Ethereum Posting A MASSIVE Week

Last week, U.S. spot Ethereum ETFs did the unthinkable, racking up a staggering $2.12 billion in net inflows in just seven days. That’s not just a good week, it’s the biggest haul since these funds launched, and it’s sending a clear signal: the smart money isn’t just betting on Bitcoin anymore.

This wasn’t just about Ethereum, though. The entire digital asset space is seeing money pour in at a historic pace. Across all crypto investment products, last week’s $4.39 billion in total inflows wasn’t just impressive, it was the single biggest week ever recorded, even topping the frenzy we saw after the 2024 U.S. election. And here’s the kicker: this isn’t some flash in the pan. We’re now looking at 14 straight weeks of inflows, pushing the year-to-date total past $27 billion.

The U.S. is leading the charge (no surprise there), but it’s not alone. Switzerland and Australia have also seen steady inflows, while places like Hong Kong and Canada are trailing slightly. Even more telling? Some markets, like Germany and Sweden, are actually seeing outflows, likely early investors cashing out profits while the getting’s good.
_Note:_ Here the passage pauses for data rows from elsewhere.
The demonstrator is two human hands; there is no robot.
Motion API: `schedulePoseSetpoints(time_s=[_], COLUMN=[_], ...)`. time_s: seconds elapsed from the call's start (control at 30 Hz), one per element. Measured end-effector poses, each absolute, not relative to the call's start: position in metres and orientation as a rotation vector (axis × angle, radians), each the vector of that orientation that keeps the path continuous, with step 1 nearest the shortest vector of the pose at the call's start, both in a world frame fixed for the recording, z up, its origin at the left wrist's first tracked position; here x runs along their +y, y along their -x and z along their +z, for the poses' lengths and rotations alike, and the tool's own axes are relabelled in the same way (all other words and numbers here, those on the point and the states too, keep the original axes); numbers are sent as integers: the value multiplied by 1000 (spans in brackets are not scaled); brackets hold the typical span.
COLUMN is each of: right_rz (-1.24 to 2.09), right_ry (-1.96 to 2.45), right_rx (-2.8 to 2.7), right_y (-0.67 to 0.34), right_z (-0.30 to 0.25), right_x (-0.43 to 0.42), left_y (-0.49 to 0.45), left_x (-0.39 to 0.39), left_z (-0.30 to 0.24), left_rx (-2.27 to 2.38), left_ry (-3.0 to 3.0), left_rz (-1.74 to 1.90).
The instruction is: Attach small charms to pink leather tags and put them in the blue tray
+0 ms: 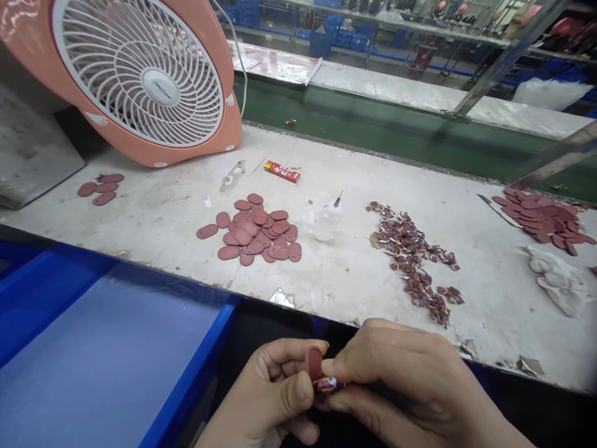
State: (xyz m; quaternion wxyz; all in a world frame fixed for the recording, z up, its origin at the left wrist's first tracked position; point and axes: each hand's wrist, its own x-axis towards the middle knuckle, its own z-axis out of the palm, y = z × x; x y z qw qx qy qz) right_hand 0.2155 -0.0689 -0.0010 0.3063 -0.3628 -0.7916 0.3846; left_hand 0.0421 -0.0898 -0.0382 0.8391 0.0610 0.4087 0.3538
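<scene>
– Checking hold: what is gripped?
– Left hand (275, 389), thumb and fingers closed, pinches an oval piece (314, 359); right hand (405, 379), likewise closed, pinches a knotted bundle (328, 384) against it, presumably for alignment. Both are on the near side of the bottle (326, 224).
– Edges, room?
– Desk (345, 280) edge runs between bottle and hands. Oval pile (254, 230) left of bottle, bundle pile (415, 255) right, gaps between, likely for easy reach.

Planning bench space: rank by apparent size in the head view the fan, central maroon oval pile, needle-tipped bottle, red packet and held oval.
1. Orange fan
2. Central maroon oval pile
3. Needle-tipped bottle
4. Red packet
Held maroon oval: not ranked; nearer the camera and partly hidden.
</scene>
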Motion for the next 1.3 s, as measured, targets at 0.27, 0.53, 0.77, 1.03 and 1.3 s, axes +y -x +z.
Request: schedulePoseSetpoints(time_s=[0.27,0.53,0.77,1.03,1.3], right_rz=[926,901,1007,1027,315], right_ry=[951,1078,1137,1118,985], right_rx=[-2072,-1983,-1968,-1988,-2070], right_y=[-214,-219,-211,-204,-189], right_z=[-4,-4,-7,-10,-36], right_x=[-72,-74,-71,-66,-66], left_y=[-37,-32,-36,-34,-27], left_x=[-91,-97,-91,-88,-87], left_z=[-53,-76,-72,-69,-62], left_rx=[698,424,436,554,1104], left_ry=[-81,85,60,-132,-402], left_rz=[735,746,768,741,1052])
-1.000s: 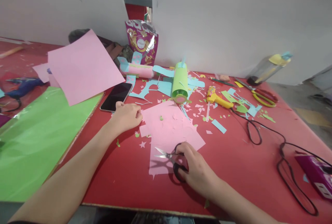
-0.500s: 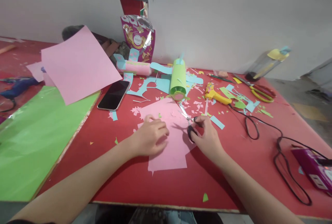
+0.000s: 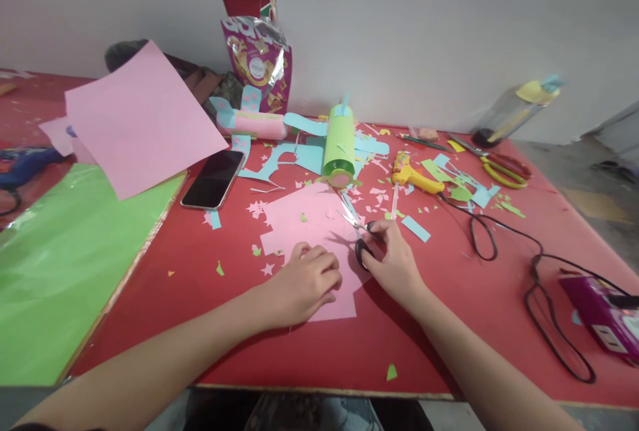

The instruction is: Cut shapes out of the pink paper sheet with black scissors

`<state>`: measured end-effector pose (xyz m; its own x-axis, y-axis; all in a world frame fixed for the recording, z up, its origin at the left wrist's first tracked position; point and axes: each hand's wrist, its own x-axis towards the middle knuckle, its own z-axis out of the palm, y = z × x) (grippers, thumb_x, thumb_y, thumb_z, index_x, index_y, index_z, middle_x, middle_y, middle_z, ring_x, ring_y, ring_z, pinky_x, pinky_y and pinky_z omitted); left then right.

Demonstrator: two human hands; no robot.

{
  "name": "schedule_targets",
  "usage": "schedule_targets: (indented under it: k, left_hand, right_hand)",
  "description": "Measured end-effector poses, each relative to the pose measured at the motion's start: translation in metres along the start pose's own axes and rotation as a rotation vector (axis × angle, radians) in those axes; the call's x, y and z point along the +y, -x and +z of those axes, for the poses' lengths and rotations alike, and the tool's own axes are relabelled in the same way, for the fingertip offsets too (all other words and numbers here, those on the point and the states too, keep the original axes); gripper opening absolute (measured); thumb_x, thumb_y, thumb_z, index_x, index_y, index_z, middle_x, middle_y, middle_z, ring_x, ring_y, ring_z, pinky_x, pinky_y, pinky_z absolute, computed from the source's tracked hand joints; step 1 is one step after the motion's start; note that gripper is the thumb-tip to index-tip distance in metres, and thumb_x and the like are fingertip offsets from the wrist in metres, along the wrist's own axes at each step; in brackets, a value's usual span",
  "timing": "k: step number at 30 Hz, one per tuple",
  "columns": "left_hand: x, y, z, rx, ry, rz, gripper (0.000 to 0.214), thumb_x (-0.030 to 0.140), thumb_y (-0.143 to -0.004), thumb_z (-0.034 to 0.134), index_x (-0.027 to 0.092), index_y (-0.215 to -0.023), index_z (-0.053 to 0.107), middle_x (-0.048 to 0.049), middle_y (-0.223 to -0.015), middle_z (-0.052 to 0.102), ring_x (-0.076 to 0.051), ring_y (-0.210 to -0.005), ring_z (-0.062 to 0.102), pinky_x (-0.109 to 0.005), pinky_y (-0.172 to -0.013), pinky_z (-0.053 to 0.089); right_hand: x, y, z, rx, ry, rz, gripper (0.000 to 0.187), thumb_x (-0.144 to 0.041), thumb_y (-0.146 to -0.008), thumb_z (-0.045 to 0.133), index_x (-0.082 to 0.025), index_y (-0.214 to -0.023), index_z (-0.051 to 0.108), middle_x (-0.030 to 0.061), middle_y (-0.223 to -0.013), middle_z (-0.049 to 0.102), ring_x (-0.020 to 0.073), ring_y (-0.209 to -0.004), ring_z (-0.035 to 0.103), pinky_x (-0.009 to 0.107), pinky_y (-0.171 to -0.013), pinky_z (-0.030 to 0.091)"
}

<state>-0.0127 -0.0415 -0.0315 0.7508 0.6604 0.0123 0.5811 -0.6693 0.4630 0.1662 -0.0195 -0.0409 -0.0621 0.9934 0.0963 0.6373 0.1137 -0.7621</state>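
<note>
My right hand [image 3: 394, 261] grips small scissors [image 3: 360, 235] by their black handles, the blades parted and pointing away to the left over the pink paper. My left hand [image 3: 304, 285] lies palm down on the pink paper sheet [image 3: 299, 208], fingers loosely bent and apart, with nothing seen in them. A tiny green scrap [image 3: 303, 217] rests on that sheet. To its left are a pink paper star [image 3: 268, 269] and several smaller ones. Just beyond stands the sheet's neighbour, a green paper-covered tube [image 3: 339, 145] lying with its round end toward me.
A phone [image 3: 213, 179], green sheets [image 3: 90, 271] and a large pink sheet [image 3: 142, 118] lie left. Behind are a pink tube [image 3: 259, 126] and a snack bag [image 3: 259, 62]. Rightward lie a yellow glue gun [image 3: 417, 178], its looping cord, pliers [image 3: 504, 171], a bottle [image 3: 509, 118] and a purple power strip [image 3: 596, 318].
My left hand has slid right and toward me across the pink paper, uncovering the star at its left. The scissors stay in my right hand. The view has shifted slightly.
</note>
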Motion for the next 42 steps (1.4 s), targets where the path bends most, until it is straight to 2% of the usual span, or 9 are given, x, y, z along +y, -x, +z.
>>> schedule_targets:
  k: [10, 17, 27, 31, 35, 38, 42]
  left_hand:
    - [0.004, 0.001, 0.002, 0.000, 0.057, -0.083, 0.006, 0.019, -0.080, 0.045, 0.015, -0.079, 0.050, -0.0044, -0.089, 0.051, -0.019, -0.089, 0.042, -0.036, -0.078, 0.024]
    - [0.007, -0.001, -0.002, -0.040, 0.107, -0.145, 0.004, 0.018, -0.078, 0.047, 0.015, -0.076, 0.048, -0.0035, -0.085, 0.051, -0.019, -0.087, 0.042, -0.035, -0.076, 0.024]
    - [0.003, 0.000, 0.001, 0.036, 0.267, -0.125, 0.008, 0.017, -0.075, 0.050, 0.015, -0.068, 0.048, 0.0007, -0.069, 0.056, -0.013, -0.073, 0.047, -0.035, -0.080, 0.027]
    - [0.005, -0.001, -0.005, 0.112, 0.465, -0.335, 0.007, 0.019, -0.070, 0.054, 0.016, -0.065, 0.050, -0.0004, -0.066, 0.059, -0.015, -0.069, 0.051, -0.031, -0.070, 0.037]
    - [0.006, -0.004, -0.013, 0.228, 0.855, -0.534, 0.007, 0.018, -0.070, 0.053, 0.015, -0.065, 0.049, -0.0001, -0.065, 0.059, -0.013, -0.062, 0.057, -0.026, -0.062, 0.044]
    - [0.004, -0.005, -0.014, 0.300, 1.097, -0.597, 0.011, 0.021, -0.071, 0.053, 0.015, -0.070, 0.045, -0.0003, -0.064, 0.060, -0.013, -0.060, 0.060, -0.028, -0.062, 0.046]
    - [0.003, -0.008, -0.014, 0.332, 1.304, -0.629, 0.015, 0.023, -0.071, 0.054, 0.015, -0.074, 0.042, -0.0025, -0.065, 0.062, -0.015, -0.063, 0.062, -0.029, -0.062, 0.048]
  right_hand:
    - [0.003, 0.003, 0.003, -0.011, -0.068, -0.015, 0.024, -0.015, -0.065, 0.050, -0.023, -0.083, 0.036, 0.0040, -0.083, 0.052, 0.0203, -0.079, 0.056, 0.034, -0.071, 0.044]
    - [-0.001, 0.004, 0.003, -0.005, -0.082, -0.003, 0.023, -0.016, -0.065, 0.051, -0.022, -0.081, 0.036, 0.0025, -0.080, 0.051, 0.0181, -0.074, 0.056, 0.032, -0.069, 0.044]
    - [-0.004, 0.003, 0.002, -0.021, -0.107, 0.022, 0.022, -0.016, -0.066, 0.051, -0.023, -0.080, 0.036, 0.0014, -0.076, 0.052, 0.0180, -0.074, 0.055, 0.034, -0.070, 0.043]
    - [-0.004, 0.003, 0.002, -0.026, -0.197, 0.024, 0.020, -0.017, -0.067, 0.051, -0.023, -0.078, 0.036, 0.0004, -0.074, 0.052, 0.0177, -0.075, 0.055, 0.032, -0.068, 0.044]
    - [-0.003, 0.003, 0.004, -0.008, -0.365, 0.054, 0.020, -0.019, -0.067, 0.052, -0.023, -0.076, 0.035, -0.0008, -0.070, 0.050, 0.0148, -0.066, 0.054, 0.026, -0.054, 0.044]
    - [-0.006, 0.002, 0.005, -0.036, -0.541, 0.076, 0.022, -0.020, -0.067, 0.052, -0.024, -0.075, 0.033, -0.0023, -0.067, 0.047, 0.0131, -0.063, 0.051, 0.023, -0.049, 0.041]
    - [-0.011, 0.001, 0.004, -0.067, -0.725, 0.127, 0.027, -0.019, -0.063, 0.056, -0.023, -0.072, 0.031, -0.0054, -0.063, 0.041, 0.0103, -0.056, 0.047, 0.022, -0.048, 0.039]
But here’s where things get really interesting. While Bitcoin’s dominance has been the story for most of this cycle, something shifted last week. Bitcoin’s market share dropped 6.9%, the steepest weekly decline since December 2023, as traders started rotating into higher-risk, higher-reward altcoins.

This is classic mid-bull market behavior. After Bitcoin’s monster run, investors begin looking for the next big thing, and right now, Ethereum is leading that charge. But it’s not alone. XRP just hit a new all-time high, Solana’s DeFi ecosystem is buzzing again, and even Cardano is waking up after a long slumber. The message from the market is clear: altcoin season isn’t just coming, it’s already here. Behind the scenes, there’s a fascinating dynamic playing out. On one side, long-term Bitcoin holders, many of whom have been sitting on life-changing profits since early 2024, are finally starting to take some profits. On the other side, ETFs, retail investors, and new entrants are eagerly snapping up that supply, keeping the market afloat.

The fact that 95% of Bitcoin holders are still in profit tells us we’re likely in that late-stage bull market phase where early believers cash out while newcomers rush in. Historically, this is when altcoins really start to shine, and Ethereum, as the undisputed leader of the pack, is perfectly positioned to benefit.

So where do we go from here? The early signs this week suggest the momentum isn’t slowing down. Fidelity’s Ethereum ETF (FETH) alone pulled in $126.9 million in fresh inflows on Monday, and if this pace continues, ETH could be gearing up for its own run at a new all-time high.

But let’s be real, markets don’t move in straight lines forever. With long-term Bitcoin holders starting to distribute and altcoins heating up, we could be entering a phase where volatility picks up. Will Ethereum break out? Will Bitcoin reclaim dominance? Or will we see a full-blown altcoin explosion?

The money is flooding in, the rotation is underway, and Ethereum is leading the charge. Whether you’re a Bitcoin maxi, an altcoin degen, or just watching from the sidelines, this is the kind of market action that reminds us why crypto never gets boring. Buckle up, it’s going to be a wild ride.